**WORK TO COMPLETE:**
For each entry below, write an exact copy and leave out the images.

**RAW DATA:**
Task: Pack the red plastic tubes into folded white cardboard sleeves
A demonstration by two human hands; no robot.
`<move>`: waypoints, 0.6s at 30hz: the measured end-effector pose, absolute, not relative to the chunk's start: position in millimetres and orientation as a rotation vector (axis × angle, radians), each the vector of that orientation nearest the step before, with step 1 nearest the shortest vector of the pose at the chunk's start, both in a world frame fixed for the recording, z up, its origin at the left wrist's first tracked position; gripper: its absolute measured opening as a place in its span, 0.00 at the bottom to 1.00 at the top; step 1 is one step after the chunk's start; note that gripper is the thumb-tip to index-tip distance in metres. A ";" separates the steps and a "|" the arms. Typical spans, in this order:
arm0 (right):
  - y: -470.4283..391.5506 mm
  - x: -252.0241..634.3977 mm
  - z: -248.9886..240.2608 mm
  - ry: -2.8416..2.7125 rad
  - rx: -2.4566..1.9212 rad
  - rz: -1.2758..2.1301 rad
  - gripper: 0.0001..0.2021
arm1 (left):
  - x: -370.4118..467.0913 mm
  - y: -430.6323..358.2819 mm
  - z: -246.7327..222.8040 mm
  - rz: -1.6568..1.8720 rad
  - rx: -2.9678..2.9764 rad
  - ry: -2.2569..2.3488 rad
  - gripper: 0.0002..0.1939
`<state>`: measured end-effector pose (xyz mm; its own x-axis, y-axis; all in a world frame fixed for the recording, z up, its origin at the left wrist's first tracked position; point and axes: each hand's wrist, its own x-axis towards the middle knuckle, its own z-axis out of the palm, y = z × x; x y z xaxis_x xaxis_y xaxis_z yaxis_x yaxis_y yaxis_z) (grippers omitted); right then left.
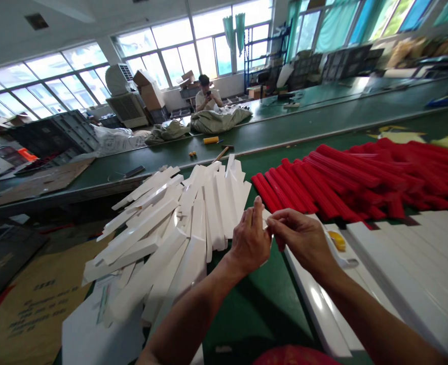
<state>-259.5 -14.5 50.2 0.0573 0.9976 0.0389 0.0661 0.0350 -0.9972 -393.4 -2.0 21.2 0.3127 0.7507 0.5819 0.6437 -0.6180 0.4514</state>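
Note:
My left hand (251,239) is raised over the green table, its fingers wrapped round a small white piece (265,217). Most of that piece is hidden by the fingers, so its shape cannot be told. Close against it, my right hand (300,234) pinches with thumb and forefinger at the piece's edge; what lies in the pinch is too small to make out. Left of my hands is a loose heap of long white plastic strips (144,228). Bundles of red ribbed tubes (296,185) are piled beyond my right hand.
Long white panels (399,263) lie at the right, with a yellow tape measure (337,241) on them. A hammer (222,152) and a yellow roll (211,140) are farther back. Across the tables sits another person (208,96) behind grey-green sacks (220,120). Cardboard (30,304) lies lower left.

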 end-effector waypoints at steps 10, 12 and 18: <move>9.9 -247.0 59.4 -0.973 -1.232 1.743 0.24 | -407.8 -0.1 21.2 1.243 2.457 1.147 0.31; 8.2 -247.2 55.0 -1.003 -1.179 1.710 0.24 | -411.3 0.6 21.7 1.209 2.462 1.108 0.27; -2.1 -257.3 0.8 -1.238 -1.431 1.078 0.23 | -418.5 1.9 23.1 1.167 2.456 1.049 0.31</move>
<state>-257.3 -2.1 0.8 0.1076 0.9932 -0.0436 0.1801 -0.0626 -0.9817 -418.5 1.9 23.1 0.4276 0.6891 0.5850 0.5087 -0.7185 0.4744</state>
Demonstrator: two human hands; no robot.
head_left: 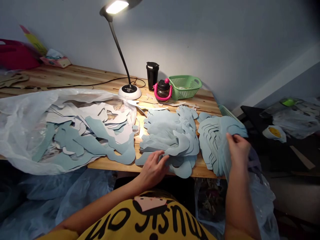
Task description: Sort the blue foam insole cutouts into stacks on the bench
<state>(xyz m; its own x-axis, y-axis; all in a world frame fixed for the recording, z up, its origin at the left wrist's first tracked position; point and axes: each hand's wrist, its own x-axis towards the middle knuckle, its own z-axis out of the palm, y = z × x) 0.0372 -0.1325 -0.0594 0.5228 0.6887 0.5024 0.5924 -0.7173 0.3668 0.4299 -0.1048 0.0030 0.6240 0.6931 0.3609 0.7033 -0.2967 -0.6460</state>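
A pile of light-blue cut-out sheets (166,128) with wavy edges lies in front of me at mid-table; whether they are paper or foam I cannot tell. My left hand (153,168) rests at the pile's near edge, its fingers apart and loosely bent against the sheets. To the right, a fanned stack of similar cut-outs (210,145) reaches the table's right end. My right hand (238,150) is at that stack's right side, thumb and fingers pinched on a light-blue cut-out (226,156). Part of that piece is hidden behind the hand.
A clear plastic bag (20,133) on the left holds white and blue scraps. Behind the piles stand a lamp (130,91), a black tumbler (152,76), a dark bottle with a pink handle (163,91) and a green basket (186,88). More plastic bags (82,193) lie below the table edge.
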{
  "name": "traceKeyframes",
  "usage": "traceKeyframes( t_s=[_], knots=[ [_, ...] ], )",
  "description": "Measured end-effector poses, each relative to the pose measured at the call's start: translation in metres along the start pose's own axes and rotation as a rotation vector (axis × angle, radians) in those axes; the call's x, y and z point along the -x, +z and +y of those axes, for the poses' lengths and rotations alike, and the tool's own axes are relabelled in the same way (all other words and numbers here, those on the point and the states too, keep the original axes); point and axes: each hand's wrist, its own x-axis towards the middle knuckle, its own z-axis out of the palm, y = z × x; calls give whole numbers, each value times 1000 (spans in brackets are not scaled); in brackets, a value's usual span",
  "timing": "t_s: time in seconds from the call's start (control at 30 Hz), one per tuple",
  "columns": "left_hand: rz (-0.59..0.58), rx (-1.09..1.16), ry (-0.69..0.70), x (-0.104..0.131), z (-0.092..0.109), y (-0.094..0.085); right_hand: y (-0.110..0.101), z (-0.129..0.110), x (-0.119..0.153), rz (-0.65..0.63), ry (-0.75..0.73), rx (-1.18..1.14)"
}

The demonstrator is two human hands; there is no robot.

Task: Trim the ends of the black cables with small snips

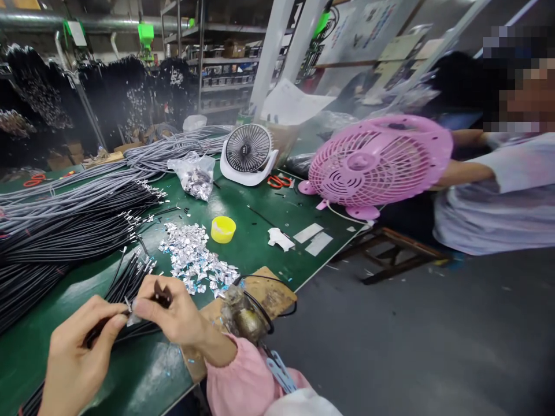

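Note:
My left hand (82,346) pinches a black cable (93,334) close to its stripped end. My right hand (176,312) meets it there, thumb and forefinger closed at the cable tip on a small silvery foil piece (132,319). A dark tool (162,296) is tucked in the right hand's curled fingers; its kind is mostly hidden. Behind the hands lies a loose pile of silver foil pieces (191,254), some with blue bits. Bundles of black cables (87,237) with bare tips spread to the left.
A yellow ring-shaped tub (223,230), a white fan (248,153), a clear bag (195,173) and orange-handled scissors (278,182) stand farther back. A metal device (247,315) sits on a wooden board (273,289). Right, a pink fan (377,162) is before a seated person (498,190).

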Motion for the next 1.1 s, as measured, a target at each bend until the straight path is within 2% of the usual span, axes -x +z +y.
traceKeyframes(
  t_s=[0.07,0.13,0.3,0.37,0.43,0.53,0.6,0.7,0.77,0.87,0.97,1.1],
  knots=[
    [-10,69,-24,-2,1,2,3,3,-2,-54,227,-238],
    [26,77,-45,0,1,5,7,7,-3,-62,330,-327],
    [114,-46,-25,11,-3,5,6,14,-3,74,276,-243],
    [93,-49,-52,11,-6,2,-5,10,-5,212,219,-189],
    [64,-49,-63,9,-9,-2,-16,4,-7,422,129,-100],
    [47,-40,-26,5,-13,-7,-22,-7,-9,514,64,-49],
    [44,-15,-20,4,-13,-8,-15,-12,-10,442,36,15],
    [13,-3,-59,2,-12,-8,-2,-16,-10,250,9,101],
    [-20,-13,-45,1,-11,-8,2,-16,-9,181,3,104],
    [-41,-39,-13,2,-9,-7,3,-16,-8,185,-33,118],
    [36,-55,-57,5,-7,-3,1,-14,-6,190,-40,212],
    [124,-61,-80,10,-8,-1,3,-11,-5,136,118,238]
  ],
)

**RESULT:**
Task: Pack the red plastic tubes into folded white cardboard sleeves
A demonstration by two human hands; no robot.
`<move>`: waypoints, 0.6s at 30hz: the measured end-effector pose, absolute, not relative to the chunk's start: position in millimetres and orientation as a rotation vector (axis × angle, radians), each the vector of that orientation nearest the step before, with step 1 nearest the shortest vector of the pose at the chunk's start, both in a world frame fixed for the recording, z up, its origin at the left wrist's first tracked position; gripper: its absolute measured opening as a place in its span, 0.00 at the bottom to 1.00 at the top; step 1 is one step after the chunk's start; note that gripper is the thumb-tip to index-tip distance in metres. A ";" separates the steps and a "|" the arms. Typical spans, in this order:
arm0 (right):
  - y: -470.4283..391.5506 mm
  - x: -252.0241..634.3977 mm
  - z: -248.9886..240.2608 mm
  - ry: -2.8416..2.7125 rad
  - rx: -2.4566..1.9212 rad
  - rz: -1.2758..2.1301 rad
  - gripper: 0.0001..0.2021
arm1 (left):
  - x: -370.4118..467.0913 mm
  - y: -430.6323..358.2819 mm
  - z: -246.7327..222.8040 mm
  - rz: -1.6568..1.8720 rad
  - rx: -2.9678..2.9764 rad
  - ry: -2.2569..2.3488 rad
  - gripper: 0.0002..0.1939
`<state>`: measured end-effector pose (xyz mm; its own x-axis, y-axis; all in a world frame fixed for the recording, z up, its origin at the left wrist's first tracked position; point and axes: each hand's wrist, its own x-axis towards the middle knuckle, its own z-axis out of the palm, y = z × x; x y z xaxis_x xaxis_y xaxis_z yaxis_x yaxis_y yaxis_z) (grippers omitted); right then left.
<state>-259.5 -14.5 50.2 0.0573 0.9976 0.0389 0.0661 0.0350 -0.9972 -393.4 -2.0 21.2 0.3127 0.7507 0.5819 0.6437 -0.6180 0.4514</state>
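Note:
My left hand (251,239) is raised over the green table, its fingers wrapped round a small white piece (265,217). Most of that piece is hidden by the fingers, so its shape cannot be told. Close against it, my right hand (300,234) pinches with thumb and forefinger at the piece's edge; what lies in the pinch is too small to make out. Left of my hands is a loose heap of long white plastic strips (144,228). Bundles of red ribbed tubes (296,185) are piled beyond my right hand.
Long white panels (399,263) lie at the right, with a yellow tape measure (337,241) on them. A hammer (222,152) and a yellow roll (211,140) are farther back. Across the tables sits another person (208,96) behind grey-green sacks (220,120). Cardboard (30,304) lies lower left.
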
 end-effector waypoints at steps 10, 12 and 18: <move>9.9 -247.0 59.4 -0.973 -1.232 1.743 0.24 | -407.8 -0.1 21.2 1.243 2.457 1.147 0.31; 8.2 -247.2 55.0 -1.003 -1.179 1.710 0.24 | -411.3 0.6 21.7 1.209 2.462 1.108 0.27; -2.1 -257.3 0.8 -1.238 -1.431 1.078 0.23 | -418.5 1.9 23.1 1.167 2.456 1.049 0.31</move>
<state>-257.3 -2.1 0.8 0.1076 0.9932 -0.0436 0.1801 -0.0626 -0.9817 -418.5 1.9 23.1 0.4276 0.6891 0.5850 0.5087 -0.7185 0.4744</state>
Demonstrator: two human hands; no robot.
head_left: 
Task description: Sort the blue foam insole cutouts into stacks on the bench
<state>(xyz m; its own x-axis, y-axis; all in a world frame fixed for the recording, z up, its origin at the left wrist's first tracked position; point and axes: each hand's wrist, its own x-axis towards the middle knuckle, its own z-axis out of the palm, y = z × x) 0.0372 -0.1325 -0.0594 0.5228 0.6887 0.5024 0.5924 -0.7173 0.3668 0.4299 -0.1048 0.0030 0.6240 0.6931 0.3609 0.7033 -0.2967 -0.6460</state>
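A pile of light-blue cut-out sheets (166,128) with wavy edges lies in front of me at mid-table; whether they are paper or foam I cannot tell. My left hand (153,168) rests at the pile's near edge, its fingers apart and loosely bent against the sheets. To the right, a fanned stack of similar cut-outs (210,145) reaches the table's right end. My right hand (238,150) is at that stack's right side, thumb and fingers pinched on a light-blue cut-out (226,156). Part of that piece is hidden behind the hand.
A clear plastic bag (20,133) on the left holds white and blue scraps. Behind the piles stand a lamp (130,91), a black tumbler (152,76), a dark bottle with a pink handle (163,91) and a green basket (186,88). More plastic bags (82,193) lie below the table edge.
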{
  "name": "traceKeyframes",
  "usage": "traceKeyframes( t_s=[_], knots=[ [_, ...] ], )",
  "description": "Measured end-effector poses, each relative to the pose measured at the call's start: translation in metres along the start pose's own axes and rotation as a rotation vector (axis × angle, radians) in those axes; the call's x, y and z point along the -x, +z and +y of those axes, for the poses' lengths and rotations alike, and the tool's own axes are relabelled in the same way (all other words and numbers here, those on the point and the states too, keep the original axes); point and axes: each hand's wrist, its own x-axis towards the middle knuckle, its own z-axis out of the palm, y = z × x; calls give whole numbers, each value times 1000 (spans in brackets are not scaled); in brackets, a value's usual span",
  "timing": "t_s: time in seconds from the call's start (control at 30 Hz), one per tuple",
  "columns": "left_hand: rz (-0.59..0.58), rx (-1.09..1.16), ry (-0.69..0.70), x (-0.104..0.131), z (-0.092..0.109), y (-0.094..0.085); right_hand: y (-0.110..0.101), z (-0.129..0.110), x (-0.119..0.153), rz (-0.65..0.63), ry (-0.75..0.73), rx (-1.18..1.14)"
}

The demonstrator is two human hands; there is no robot.

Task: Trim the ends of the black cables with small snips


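Note:
My left hand (82,346) pinches a black cable (93,334) close to its stripped end. My right hand (176,312) meets it there, thumb and forefinger closed at the cable tip on a small silvery foil piece (132,319). A dark tool (162,296) is tucked in the right hand's curled fingers; its kind is mostly hidden. Behind the hands lies a loose pile of silver foil pieces (191,254), some with blue bits. Bundles of black cables (87,237) with bare tips spread to the left.
A yellow ring-shaped tub (223,230), a white fan (248,153), a clear bag (195,173) and orange-handled scissors (278,182) stand farther back. A metal device (247,315) sits on a wooden board (273,289). Right, a pink fan (377,162) is before a seated person (498,190).
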
Motion for the next 1.1 s, as measured, a target at each bend until the straight path is within 2% of the usual span, axes -x +z +y.
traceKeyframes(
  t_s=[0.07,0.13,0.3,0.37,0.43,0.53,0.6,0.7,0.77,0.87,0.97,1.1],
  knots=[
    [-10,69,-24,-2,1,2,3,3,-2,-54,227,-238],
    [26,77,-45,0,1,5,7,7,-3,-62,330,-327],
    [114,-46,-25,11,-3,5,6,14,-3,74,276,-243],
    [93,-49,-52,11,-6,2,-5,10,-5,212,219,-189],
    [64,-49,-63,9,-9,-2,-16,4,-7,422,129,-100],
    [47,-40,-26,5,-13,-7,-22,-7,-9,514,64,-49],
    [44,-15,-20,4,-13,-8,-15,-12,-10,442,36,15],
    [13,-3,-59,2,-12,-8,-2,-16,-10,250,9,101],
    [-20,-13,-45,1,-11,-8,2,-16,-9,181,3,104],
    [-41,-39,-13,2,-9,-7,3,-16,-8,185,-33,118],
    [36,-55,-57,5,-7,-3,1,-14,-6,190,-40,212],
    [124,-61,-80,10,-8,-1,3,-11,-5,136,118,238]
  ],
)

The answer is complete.